Há toda uma simbologia a ser explorada aí. Para essas pessoas, Joe Biden pode representar, por exemplo, a volta de um pai fugidio. Daí a esperança de recuperar a proteção e o cuidado. Daí a sensação de que é possível dar a mão a este pai e com ele seguir rumo a um futuro fadado à perfeição. Ou então talvez seja uma libertação. Como se a pessoa tivesse vivido os últimos quatro anos num cativeiro ideológico e essa figura paterna aparecesse de repente, derrubando a porta e matando os sequestradores.
Tenho dificuldades, reconheço, para entender como se dá esse processo de transfusão de responsabilidade. De abdicação voluntária do poder individual de transformação. Como se todas as nossas decisões cotidianas dependessem de um sinal de aprovação ou repreensão do Estado. Aqui, novamente, vê-se a figura paterna impondo seu controle sobre o filhotinho vulnerável.
É justamente isto o que mais me incomoda na política da esperança, a hoffnugpolitik que mencionei em outro texto: a sensação de que o futuro está à mercê de forças incomensuráveis, mas de alguma forma administráveis. Lá se vão o acaso, a sorte e as consequências não intencionais de nossas escolhas livres, isto é, tudo aquilo que nos torna belos marionetes de algo remotamente semelhante a um destino, substituídos pela esperança insólita de que um grupo de homens será capaz de conter a fúria (ou a alegria) do tempo.

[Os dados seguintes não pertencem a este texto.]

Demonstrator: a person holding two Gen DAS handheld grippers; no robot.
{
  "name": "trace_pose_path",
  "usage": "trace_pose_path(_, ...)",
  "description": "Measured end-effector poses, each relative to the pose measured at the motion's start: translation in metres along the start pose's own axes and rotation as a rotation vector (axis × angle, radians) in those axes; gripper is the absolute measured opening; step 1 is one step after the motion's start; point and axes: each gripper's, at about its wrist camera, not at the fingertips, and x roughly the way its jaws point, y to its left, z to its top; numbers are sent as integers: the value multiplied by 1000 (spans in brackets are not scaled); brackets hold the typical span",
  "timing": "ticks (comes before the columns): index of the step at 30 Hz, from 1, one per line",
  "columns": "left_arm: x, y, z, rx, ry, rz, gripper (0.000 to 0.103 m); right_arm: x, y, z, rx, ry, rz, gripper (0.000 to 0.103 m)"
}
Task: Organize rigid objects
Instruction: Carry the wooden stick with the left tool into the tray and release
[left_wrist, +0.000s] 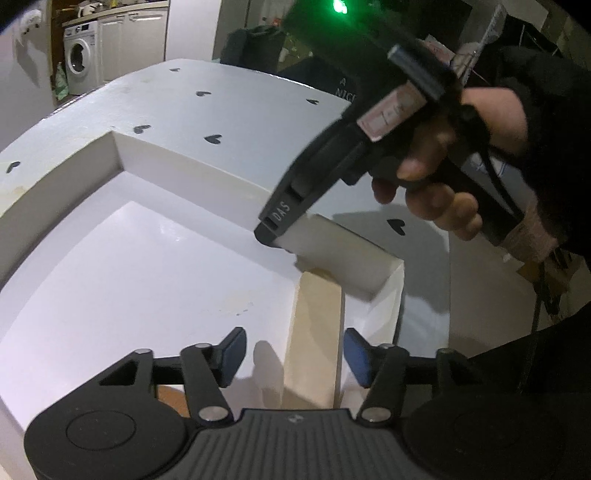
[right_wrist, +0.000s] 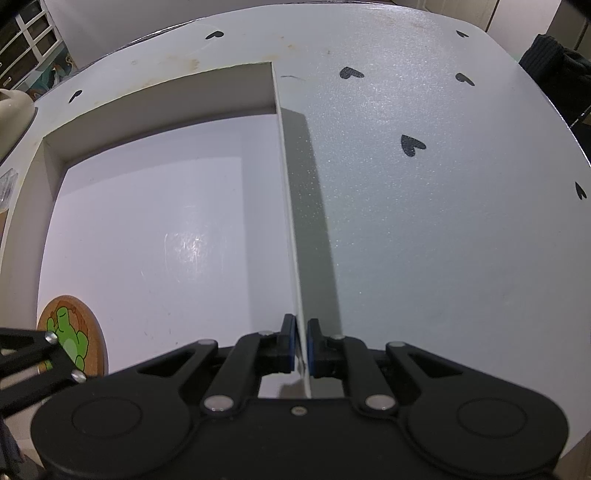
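A shallow white box lies open on the table. Its thin right wall runs straight into my right gripper, which is shut on it. In the left wrist view the right gripper, held by a hand, pinches that same wall near a corner. My left gripper stands open astride the box's near wall; the pads do not press on it. A round cork coaster with a green figure lies on the box floor in the near-left corner, partly behind the left gripper's linkage.
The box sits on a white tablecloth with black hearts. A cream object stands at the table's left edge. Dark fabric lies off the far right corner. A washing machine and cabinets are far behind.
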Motion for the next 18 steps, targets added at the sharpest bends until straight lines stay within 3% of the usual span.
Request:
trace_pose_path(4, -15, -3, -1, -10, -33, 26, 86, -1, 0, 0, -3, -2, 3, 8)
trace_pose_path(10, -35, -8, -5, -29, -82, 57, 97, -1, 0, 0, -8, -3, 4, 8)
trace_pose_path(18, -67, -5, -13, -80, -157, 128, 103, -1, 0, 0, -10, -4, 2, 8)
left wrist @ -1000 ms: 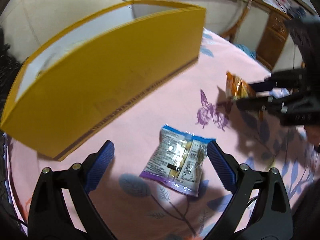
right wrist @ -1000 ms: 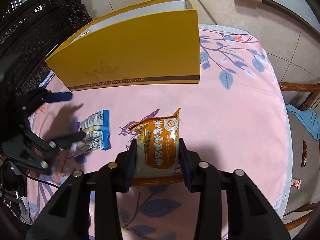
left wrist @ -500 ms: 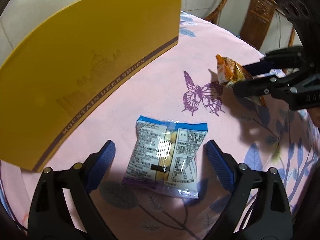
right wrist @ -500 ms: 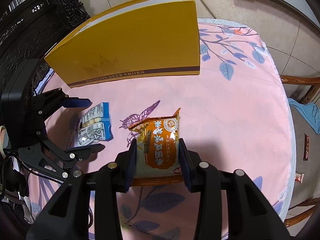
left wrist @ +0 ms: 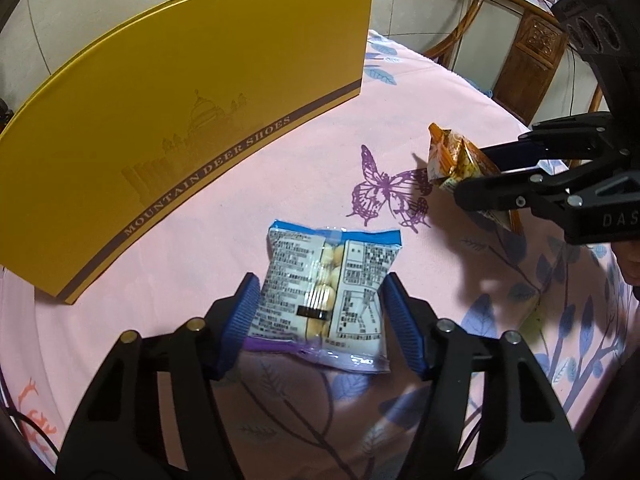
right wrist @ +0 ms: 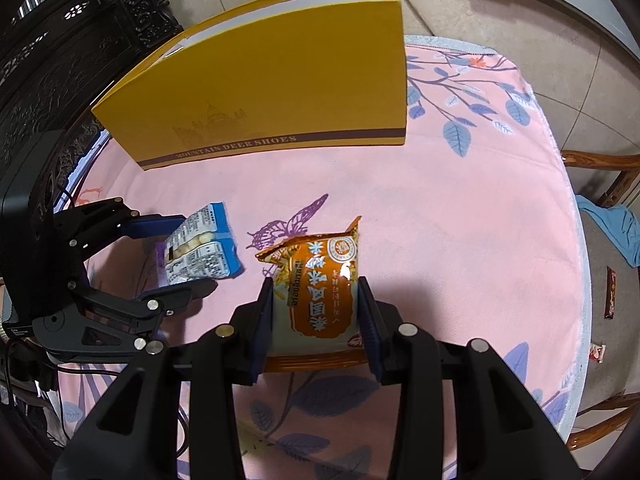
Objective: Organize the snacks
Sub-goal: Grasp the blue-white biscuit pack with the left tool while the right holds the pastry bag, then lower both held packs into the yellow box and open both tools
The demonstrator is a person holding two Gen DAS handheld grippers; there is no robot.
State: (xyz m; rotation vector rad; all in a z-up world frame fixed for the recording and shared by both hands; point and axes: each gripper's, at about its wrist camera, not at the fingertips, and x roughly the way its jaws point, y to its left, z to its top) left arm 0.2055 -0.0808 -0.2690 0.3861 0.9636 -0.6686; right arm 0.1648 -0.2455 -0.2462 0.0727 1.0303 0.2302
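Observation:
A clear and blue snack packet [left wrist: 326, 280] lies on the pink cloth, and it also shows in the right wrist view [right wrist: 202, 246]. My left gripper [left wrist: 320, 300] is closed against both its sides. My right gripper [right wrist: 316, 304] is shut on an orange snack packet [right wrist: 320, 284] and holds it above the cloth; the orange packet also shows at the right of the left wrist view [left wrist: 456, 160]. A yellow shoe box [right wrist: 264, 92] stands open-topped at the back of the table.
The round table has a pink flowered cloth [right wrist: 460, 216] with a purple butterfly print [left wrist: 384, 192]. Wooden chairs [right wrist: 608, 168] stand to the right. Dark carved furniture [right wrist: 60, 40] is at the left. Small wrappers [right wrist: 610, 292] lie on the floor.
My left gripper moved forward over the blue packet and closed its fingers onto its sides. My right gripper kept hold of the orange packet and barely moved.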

Deve ser bom ter esperança assim. Acreditar assim. Ter fé assim. Eu adoraria me render à política se, como os ardorosos fãs de Biden (ou Trump, Bolsonaro ou Lula), visse nos líderes humanos uma forma de interlocução com o Deus silencioso. Ou então visse neles a própria encarnação de uma divindade secular. Imagine simplesmente se render ao poder dos decretos e leis ou ao desejo de homens e mulheres que, sei, querem não só o meu melhor, mas principalmente o melhor da sociedade.
Mas padeço do pecadilho de não acreditar na política como força apaziguadora de conflitos. Muito menos como uma muleta capaz de me ajudar a alcançar a própria felicidade – como consta dos princípios da democracia norte-americana, da qual somos parentes distantes. A política, com seus líderes inerentemente corruptos (num sentido mais abrangente do que o lavajatista), existe e rege alguns aspectos da minha vida, mas não todos. Ao menos por enquanto.
Curioso é que essa forma muito mundana de esperança parece realizar um ciclo previsível de morte e renascimento. A não ser entre os mais fanáticos (e eles são muitos), toda esperança política tende à desesperança no médio prazo. Desesperança que, uma vez satisfeita, dará à luz uma esperança novinha em folha, na forma de uma ideologia recauchutada ou um líder boquirroto qualquer.
Daqui a dois anos (ou antes, se os sonhos dos apressadinhos se realizarem) testemunharemos por aqui o mesmo e deprimente espetáculo. As brigas, como se o processo eleitoral fosse uma questão de vida ou morte. A vitória de um dos lados. A esperança expressa em lágrimas ou em delírios de rede social. E, no minuto seguinte, o encontro com a realidade. E a lição que insistimos em não aprender: a de que a vida é feita de som e fúria; e não de slogans e promessas irrealizáveis de um mundo imaculadamente puro e azeitadamente perfeito.